Zusammenfassung: Vegane Ernährung bei hormonabhängigem Brustkrebs
Als die häufigste Krebserkrankung unter Frauen kommt dem hormonabhängigen Brustkrebs besondere Bedeutung zu. Vor allem, wenn es um die beeinflussbaren Faktoren geht, mit denen man sich bis zu einem gewissen Grad vor dem Krankheitsgeschehen schützen können. Denn nicht nur Alter, Geschlecht und Genetik fließen in den Entstehungsprozess mit ein; auch die Ernährung spielt eine Rolle.
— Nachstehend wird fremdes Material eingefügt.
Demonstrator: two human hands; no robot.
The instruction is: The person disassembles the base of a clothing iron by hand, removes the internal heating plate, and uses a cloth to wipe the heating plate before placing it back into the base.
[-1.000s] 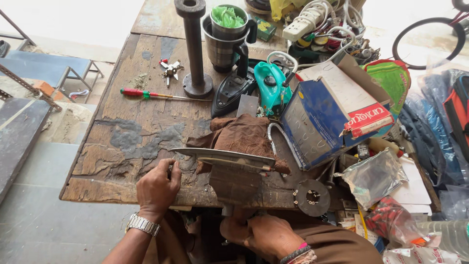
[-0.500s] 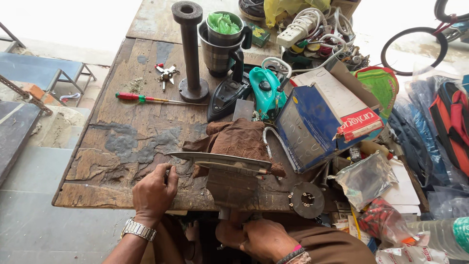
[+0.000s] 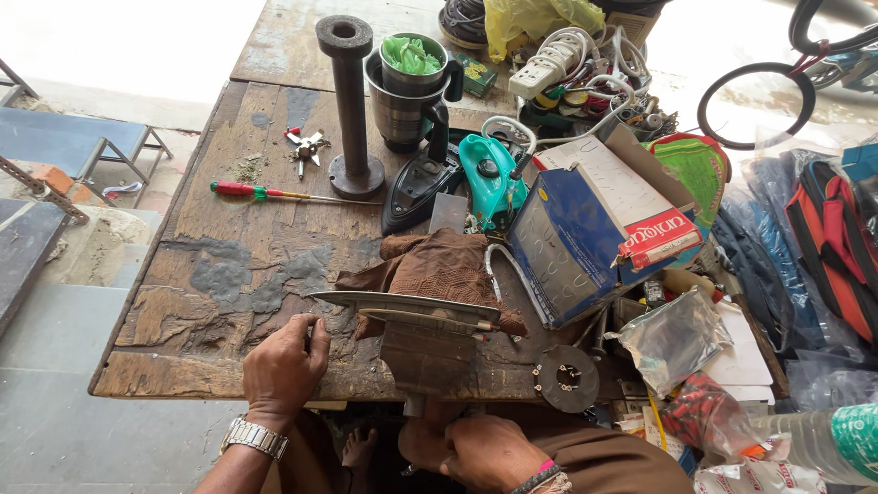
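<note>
at the left, the left hand (image 3: 283, 366) is seen resting on the worn wooden table (image 3: 201, 274), its fingers curled closed on the pointed end of a flat metal soleplate (image 3: 402, 306), as it was half a second ago. the soleplate is held edge-on near the table's front edge, in the same spot as in the earlier frames, with a brown cloth (image 3: 439, 270) bunched just behind it. farther back, a red-handled screwdriver (image 3: 274, 193), an upright iron post on a round base (image 3: 347, 101) and a steel jar with a green lining (image 3: 407, 87) are left unmoved; they merely appear lower in view than before, the camera having tilted. a black iron (image 3: 416, 187) and a teal iron (image 3: 489, 178) lie beside each other behind the cloth. below the table edge, the right hand (image 3: 489, 453) is closed around something under the soleplate; what it grips cannot be told. to the right, a blue carton (image 3: 567, 247) stands open, and a round perforated disc (image 3: 567, 377) lies near the edge.
</note>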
Gemüse und Obst mit den enthaltenen Ballaststoffen und sekundären Pflanzenstoffen sowie möglicherweise Omega-3-Fettsäuren sind der Schlüssel in der Prävention, wenn es um die vegane Ernährung bei hormonabhängigem Brustkrebs geht.
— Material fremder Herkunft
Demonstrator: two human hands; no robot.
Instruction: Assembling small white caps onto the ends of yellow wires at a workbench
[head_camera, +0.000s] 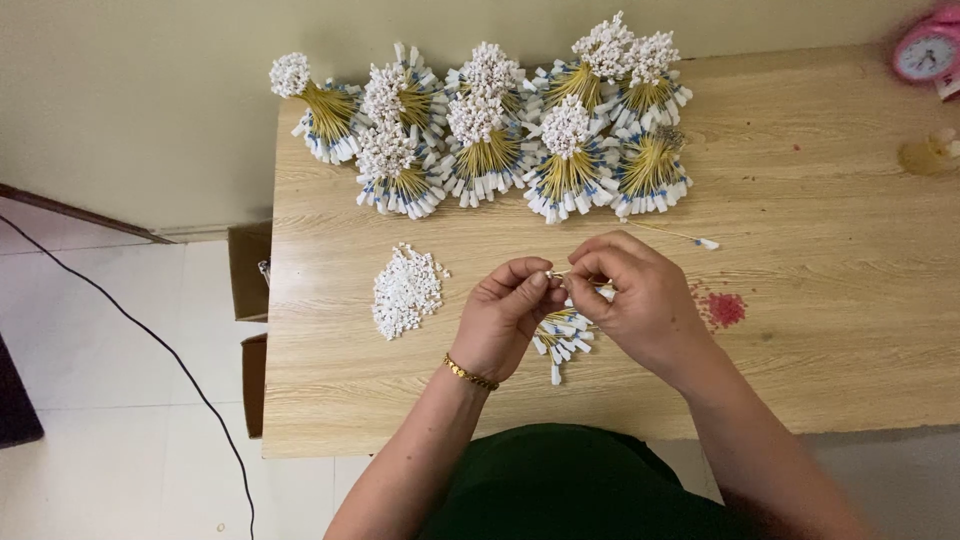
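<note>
Stick (556, 273) pinched between left hand (508, 318) and right hand (635, 298) fingers.

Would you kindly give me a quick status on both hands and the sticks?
Left hand and right hand pinching one thin stick between them. Small bundle lying under the hands. Loose white caps at left, nothing blocking.

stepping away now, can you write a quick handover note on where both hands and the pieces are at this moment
Left hand and right hand meet above the wooden table, pinching one thin stick between the fingertips.
A small loose bunch of sticks lies under the hands.
Pile of small white caps sits to the left.
Done: many bundled sticks stacked along the far edge.
Left: the loose bunch, one stray stick, the caps.
</note>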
Bedenken um die Phytoöstrogene aus Sojaprodukten werden von großen Teilen der Wissenschaft entkräftet. Was heißt das konkret? Vollwertige Sojaprodukte sind nicht nur durch ihr hochwertiges Aminosäurespektrum und der Vielzahl an Nährstoffen ein wertvolles Lebensmittel. Der regelmäßige Verzehr von moderaten Mengen an Tofu & Co kann sogar das Risiko für Entstehung und Wiederauftreten von Brustkrebs reduzieren.